--- EXTRACTED ENTRIES ---

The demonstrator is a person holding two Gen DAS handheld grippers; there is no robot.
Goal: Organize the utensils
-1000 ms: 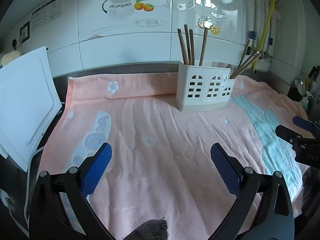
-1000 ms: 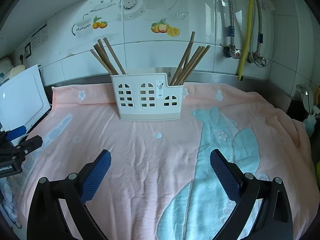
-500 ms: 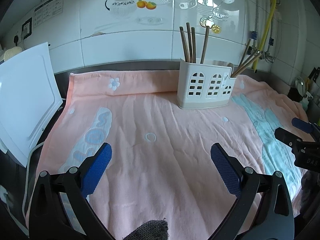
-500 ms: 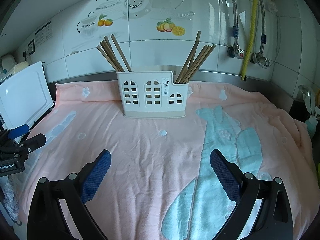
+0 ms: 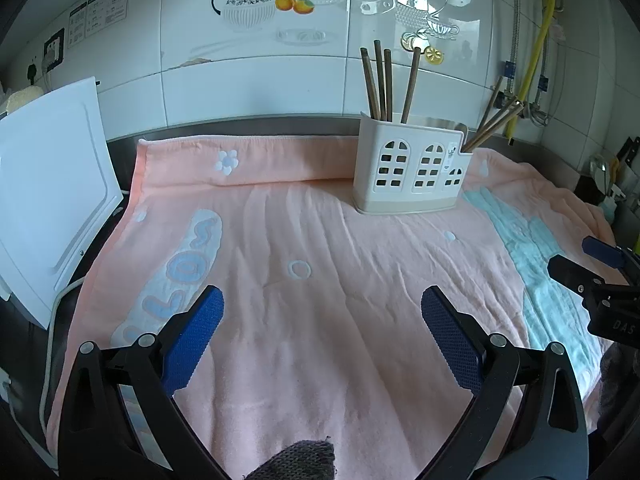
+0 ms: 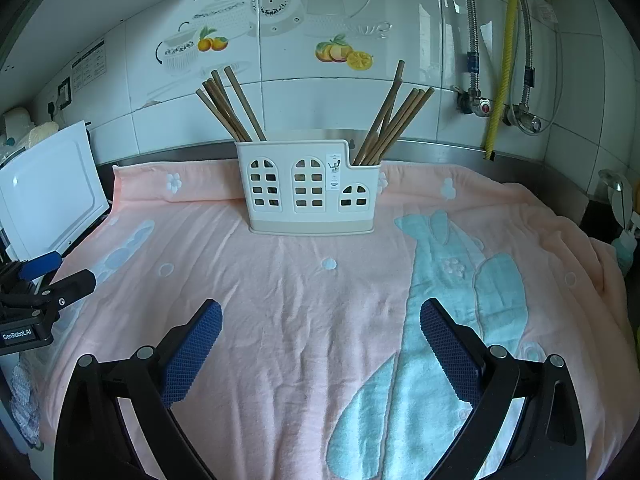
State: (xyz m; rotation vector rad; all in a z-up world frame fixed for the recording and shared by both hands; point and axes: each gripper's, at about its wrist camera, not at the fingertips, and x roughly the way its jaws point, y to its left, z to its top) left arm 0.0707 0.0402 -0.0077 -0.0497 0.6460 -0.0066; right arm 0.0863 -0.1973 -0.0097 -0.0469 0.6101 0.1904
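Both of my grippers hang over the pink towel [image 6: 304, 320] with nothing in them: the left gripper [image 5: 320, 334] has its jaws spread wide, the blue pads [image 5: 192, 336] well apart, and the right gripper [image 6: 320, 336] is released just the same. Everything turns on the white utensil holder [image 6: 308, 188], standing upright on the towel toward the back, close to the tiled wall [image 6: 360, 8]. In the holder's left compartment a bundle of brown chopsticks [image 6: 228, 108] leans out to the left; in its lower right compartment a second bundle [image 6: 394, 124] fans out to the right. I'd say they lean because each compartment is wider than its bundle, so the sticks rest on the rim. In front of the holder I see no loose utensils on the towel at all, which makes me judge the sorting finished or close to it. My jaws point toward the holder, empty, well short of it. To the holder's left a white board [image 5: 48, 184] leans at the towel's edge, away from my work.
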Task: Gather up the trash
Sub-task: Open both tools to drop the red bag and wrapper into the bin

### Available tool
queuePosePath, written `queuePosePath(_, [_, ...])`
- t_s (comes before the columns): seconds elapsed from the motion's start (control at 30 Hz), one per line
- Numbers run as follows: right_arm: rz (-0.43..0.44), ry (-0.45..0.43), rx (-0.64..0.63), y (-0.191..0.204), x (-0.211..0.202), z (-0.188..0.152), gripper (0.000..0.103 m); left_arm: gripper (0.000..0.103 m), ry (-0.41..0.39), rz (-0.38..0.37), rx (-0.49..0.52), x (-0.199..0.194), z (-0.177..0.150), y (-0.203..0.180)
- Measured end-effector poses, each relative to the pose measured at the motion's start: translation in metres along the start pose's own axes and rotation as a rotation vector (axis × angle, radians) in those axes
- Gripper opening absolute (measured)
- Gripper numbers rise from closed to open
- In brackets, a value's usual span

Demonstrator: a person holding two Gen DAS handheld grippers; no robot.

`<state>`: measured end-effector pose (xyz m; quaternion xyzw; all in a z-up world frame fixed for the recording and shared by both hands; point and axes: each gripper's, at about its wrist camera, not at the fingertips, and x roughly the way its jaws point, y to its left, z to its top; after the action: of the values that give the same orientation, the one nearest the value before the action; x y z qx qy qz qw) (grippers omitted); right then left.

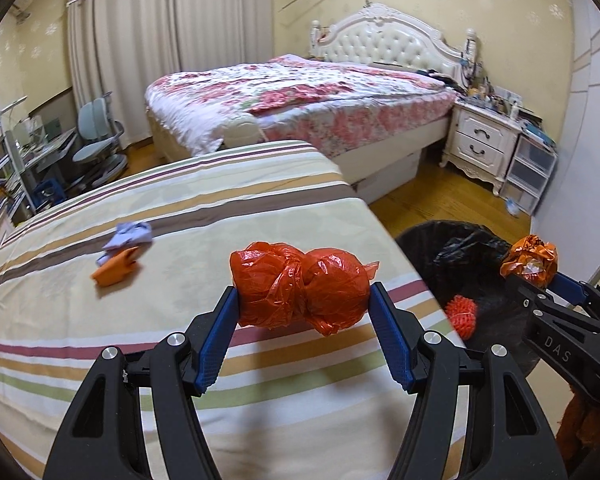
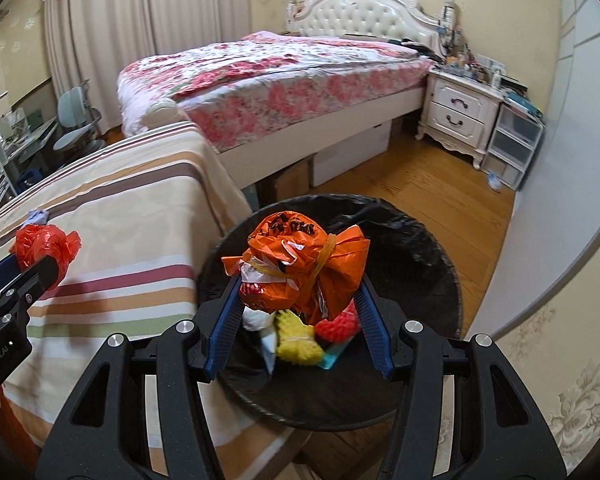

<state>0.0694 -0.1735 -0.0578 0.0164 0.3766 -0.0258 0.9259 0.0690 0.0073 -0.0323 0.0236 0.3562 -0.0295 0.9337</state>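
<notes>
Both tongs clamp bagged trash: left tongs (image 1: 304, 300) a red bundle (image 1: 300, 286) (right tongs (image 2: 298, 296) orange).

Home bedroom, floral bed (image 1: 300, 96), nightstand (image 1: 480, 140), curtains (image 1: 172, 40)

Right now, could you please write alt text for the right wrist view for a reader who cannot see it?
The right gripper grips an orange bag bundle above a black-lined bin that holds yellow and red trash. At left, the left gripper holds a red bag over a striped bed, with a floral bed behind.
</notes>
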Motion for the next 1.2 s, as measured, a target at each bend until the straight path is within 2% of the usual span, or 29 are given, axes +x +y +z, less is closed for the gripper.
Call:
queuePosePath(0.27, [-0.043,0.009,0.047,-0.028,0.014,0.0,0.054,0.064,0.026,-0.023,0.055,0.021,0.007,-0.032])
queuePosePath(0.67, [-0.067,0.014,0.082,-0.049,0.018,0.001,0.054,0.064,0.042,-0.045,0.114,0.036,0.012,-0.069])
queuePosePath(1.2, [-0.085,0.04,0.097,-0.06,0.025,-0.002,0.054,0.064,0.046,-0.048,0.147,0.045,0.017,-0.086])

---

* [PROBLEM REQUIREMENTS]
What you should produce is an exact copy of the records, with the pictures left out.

* [EXERCISE RESULT]
The demonstrator is a person holding two Gen DAS handheld grippers; there is no robot.
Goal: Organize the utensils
-1000 ms: 
-1000 ms: 
-500 ms: 
-500 ms: 
+0 ms: 
+0 ms: 
State: (xyz m; rotation vector rad; all in a z-up world frame fixed for the recording and shared by both hands; point and axes: each gripper's, at about its wrist camera, not at the fingertips, and x roughly the way its jaws point, y to its left, z to its top) left arm 0.0707 0.0402 -0.0077 -0.0497 0.6460 -0.0066; right arm 0.0863 -0.1973 -0.0097 -0.0469 0.6101 0.1904
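Both of my grippers hang over the pink towel [image 6: 304, 320] with nothing in them: the left gripper [image 5: 320, 334] has its jaws spread wide, the blue pads [image 5: 192, 336] well apart, and the right gripper [image 6: 320, 336] is released just the same. Everything turns on the white utensil holder [image 6: 308, 188], standing upright on the towel toward the back, close to the tiled wall [image 6: 360, 8]. In the holder's left compartment a bundle of brown chopsticks [image 6: 228, 108] leans out to the left; in its lower right compartment a second bundle [image 6: 394, 124] fans out to the right. I'd say they lean because each compartment is wider than its bundle, so the sticks rest on the rim. In front of the holder I see no loose utensils on the towel at all, which makes me judge the sorting finished or close to it. My jaws point toward the holder, empty, well short of it. To the holder's left a white board [image 5: 48, 184] leans at the towel's edge, away from my work.
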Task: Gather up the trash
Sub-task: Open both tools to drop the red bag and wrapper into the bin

### Available tool
queuePosePath, written `queuePosePath(_, [_, ...])`
- t_s (comes before the columns): seconds elapsed from the motion's start (control at 30 Hz), one per line
- Numbers run as follows: right_arm: rz (-0.43..0.44), ry (-0.45..0.43), rx (-0.64..0.63), y (-0.191..0.204), x (-0.211..0.202), z (-0.188..0.152), gripper (0.000..0.103 m); left_arm: gripper (0.000..0.103 m), ry (-0.41..0.39), rz (-0.38..0.37), rx (-0.49..0.52), x (-0.199..0.194), z (-0.177..0.150), y (-0.203..0.180)
- Measured end-effector poses, each relative to the pose measured at the motion's start: translation in metres along the start pose's own axes and rotation as a rotation vector (axis × angle, radians) in those axes
- Gripper opening absolute (measured)
- Gripper numbers rise from closed to open
- In brackets, a value's usual span

Demonstrator: a person holding two Gen DAS handheld grippers; no robot.

`<state>`: measured end-effector pose (xyz m; quaternion xyzw; all in a z-up world frame fixed for the recording and shared by both hands; point and axes: each gripper's, at about its wrist camera, not at the fingertips, and x roughly the way its jaws point, y to its left, z to its top; after the action: of the values that give the same orientation, the one nearest the value before the action; x y z qx qy qz qw) (grippers omitted); right then left.


<state>0.0694 -0.1735 -0.0578 0.0164 0.3766 -0.0258 0.9259 0.0690 0.0073 -0.0323 0.0236 0.3562 -0.0295 0.9337</state>
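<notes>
Both tongs clamp bagged trash: left tongs (image 1: 304, 300) a red bundle (image 1: 300, 286) (right tongs (image 2: 298, 296) orange).

Home bedroom, floral bed (image 1: 300, 96), nightstand (image 1: 480, 140), curtains (image 1: 172, 40)

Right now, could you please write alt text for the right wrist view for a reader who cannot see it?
The right gripper grips an orange bag bundle above a black-lined bin that holds yellow and red trash. At left, the left gripper holds a red bag over a striped bed, with a floral bed behind.
</notes>
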Motion for the next 1.2 s, as measured, a target at each bend until the straight path is within 2% of the usual span, or 29 are given, axes +x +y +z, less is closed for the gripper.
Call:
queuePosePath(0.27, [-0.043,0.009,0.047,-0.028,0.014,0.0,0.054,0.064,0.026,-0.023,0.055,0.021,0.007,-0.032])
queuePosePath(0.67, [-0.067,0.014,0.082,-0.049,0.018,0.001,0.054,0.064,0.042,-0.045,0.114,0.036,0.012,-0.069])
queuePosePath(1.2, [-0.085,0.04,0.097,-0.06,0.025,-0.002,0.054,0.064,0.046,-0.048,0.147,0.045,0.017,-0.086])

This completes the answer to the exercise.